Eleven workstreams were commissioned in advance of the DEW. These workstreams identified a desired future state, articulating benefits and key activities and output (guidance documents, agreements, recommendations) needed to achieve that state. The workstreams, their goals, and outcomes are summarized (Table 2), and selected workstreams are further discussed in the subsequent section.

Table 2.

Discovery Engagement Workstream Focus and Main Outcomes.

Workstream	Focus	Main Outcome
Benchmarking	Learn how other pharmaceutical companies are working with discovery and identify capability gaps	Informal survey results summarized from 22 pharmaceutical groups (Europe and United States) All companies recognize the value of Comparative Medicine Veterinarians and Scientists engaging beyond the standard clinical and operational aspects; GlaxoSmithKline (GSK) may be unique in the extent of the discovery pathology and comparative medicine veterinarians and scientists partnership being applied
Platforms	Understand current state of internal histopathology/histotechnology and other related technology platforms	A comprehensive guidance document was produced that details skill sets, capabilities, and ways of working Described an agreed approach to prioritization and outsourcing
Building relationships	Identify strategies to build solid, lasting internal relationships with discovery partners; suitable venues for interaction	A comprehensive guideline document that details fundamental elements of trust, partnership, shared objectives, and building influence Described the recurrent discovery venues that help comparative scientists/pathologists to integrate into discovery
Voice of customer	Gather feedback (about existing/previous interactions) from U.S. and UK discovery and integrate the learnings summary into all other workstreams and in GSK day-to-day thinking, conduct, and interactions	Key messages include discovery preference to utilize our scientific support and expertise rather than outsource Although service is sometimes the starting point, discovery prefers a partnership and visible integration with therapeutic areas of science.
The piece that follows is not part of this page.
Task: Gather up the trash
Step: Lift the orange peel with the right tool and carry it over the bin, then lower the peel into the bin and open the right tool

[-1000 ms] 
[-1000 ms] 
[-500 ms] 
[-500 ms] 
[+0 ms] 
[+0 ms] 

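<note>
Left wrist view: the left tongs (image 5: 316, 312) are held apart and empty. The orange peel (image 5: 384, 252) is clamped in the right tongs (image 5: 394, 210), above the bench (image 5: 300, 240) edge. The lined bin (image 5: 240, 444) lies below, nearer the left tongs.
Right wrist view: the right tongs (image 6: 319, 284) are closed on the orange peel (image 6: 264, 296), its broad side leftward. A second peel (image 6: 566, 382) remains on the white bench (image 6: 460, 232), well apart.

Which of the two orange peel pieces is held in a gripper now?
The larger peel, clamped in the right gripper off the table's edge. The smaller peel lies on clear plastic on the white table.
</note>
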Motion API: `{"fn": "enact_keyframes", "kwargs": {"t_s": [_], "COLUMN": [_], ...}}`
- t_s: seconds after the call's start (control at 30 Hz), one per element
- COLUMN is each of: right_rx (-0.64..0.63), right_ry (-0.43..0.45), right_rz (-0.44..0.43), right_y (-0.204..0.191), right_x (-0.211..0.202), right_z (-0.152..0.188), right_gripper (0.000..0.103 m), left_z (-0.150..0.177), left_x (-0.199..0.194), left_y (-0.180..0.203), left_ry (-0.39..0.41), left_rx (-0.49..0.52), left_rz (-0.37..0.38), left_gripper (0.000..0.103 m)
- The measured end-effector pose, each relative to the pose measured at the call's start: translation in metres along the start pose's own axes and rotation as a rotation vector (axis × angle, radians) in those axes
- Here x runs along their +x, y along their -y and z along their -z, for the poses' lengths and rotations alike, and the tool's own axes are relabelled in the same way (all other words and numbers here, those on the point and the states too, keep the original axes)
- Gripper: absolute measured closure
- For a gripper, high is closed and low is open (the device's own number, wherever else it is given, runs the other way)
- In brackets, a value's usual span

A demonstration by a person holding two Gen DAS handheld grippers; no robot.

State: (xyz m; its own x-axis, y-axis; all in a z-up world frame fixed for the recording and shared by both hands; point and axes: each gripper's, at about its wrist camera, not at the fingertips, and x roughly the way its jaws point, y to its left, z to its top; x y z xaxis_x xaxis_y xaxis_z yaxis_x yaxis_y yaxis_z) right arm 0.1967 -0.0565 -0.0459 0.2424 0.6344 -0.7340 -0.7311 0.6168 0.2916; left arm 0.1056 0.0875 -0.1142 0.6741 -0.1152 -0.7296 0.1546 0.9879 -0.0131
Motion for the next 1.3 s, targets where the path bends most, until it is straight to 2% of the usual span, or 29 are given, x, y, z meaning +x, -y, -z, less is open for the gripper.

Early inclusion is preferred for best interactions, with a single point of contact
Biomarkers and clinical pathology	Ensure that our capabilities and expertise in these key translational modalities are best utilized for discovery benefit	A Clinical Pathology and Diagnostics Guidance document was summarized which can be shared with partners across research and development (R&D) to describe biomarker capabilities and to promote access; expanded interaction with new biomarker partners Developing a cross R&D biomarker strategy
Target selection	Strategies to best apply our expertise in animal models, disease pathogenesis, biomarkers, and potential safety liabilities in early target selection decision	Target-focused scientists/computational biologists can benefit from interactions with “whole animal biologists” in the development of evidence-based processes for selecting models to validate targets; new partnerships created across organizational lines
In vitro models/human biologic specimens	Broaden our understanding of ways of working in this area to support discovery needs for non-animal models	Advocate an open information and learning environment to promote greater awareness and access to projects using human biologic specimens and complex in vitro models; strengthen our expertise, and increased application toward non-animal models
Animal research strategy	Integrate the efforts of discovery with comparative scientists and pathologists to strengthen translatability of animal models to predict clinical utility	Discovery pathologists and comparative medicine veterinarians and scientists to work in partnership with all groups within the company promoting animal welfare and ethical use Agreement to improve frequency of publishing the results of studies using animal models in discovery
Reporting discovery studies	Ensure our reporting methods are harmonized and optimal for discovery purpose and knowledge management	Produced a reporting guidance document, QC checklists, electronic laboratory notebook checklist, and process map to help implement these changes to increase consistency and agility of reporting
Continuous learning	Strengthen our focus by sharing knowledge and best practice broadly with preclinical safety and discovery partners	Recommended various avenues for pathology and comparative scientist interaction focused exclusively on discovery topics Speaker presentations and single-slide case study exemplars of impact on discovery progress and decision-making
Key performance indicators	Identify ways in which we can enhance our longer term monitoring to ensure and improve success of discovery engagement	A shared performance goal with respective therapeutic areas will be sought annually for discovery pathologists and comparative medicine veterinarians and scientists Feedback reflecting accomplishments toward this shared objective will be incorporated into the performance review process

Benchmarking

The benchmarking workstream surveyed 22 pharmaceutical/biotech companies in the United States and Europe, by e-mail and then telephone follow-up, to learn how these companies approach discovery pathology support and application of expertise in comparative medicine and laboratory animal science. An informal questionnaire was used to guide these discussions. Questions included:

How have you used “brand” development (what expertise and efforts are you or are you trying to be known for; such as early safety, efficacy, target validation, model validation) to improve discovery-focused interactions and impacts?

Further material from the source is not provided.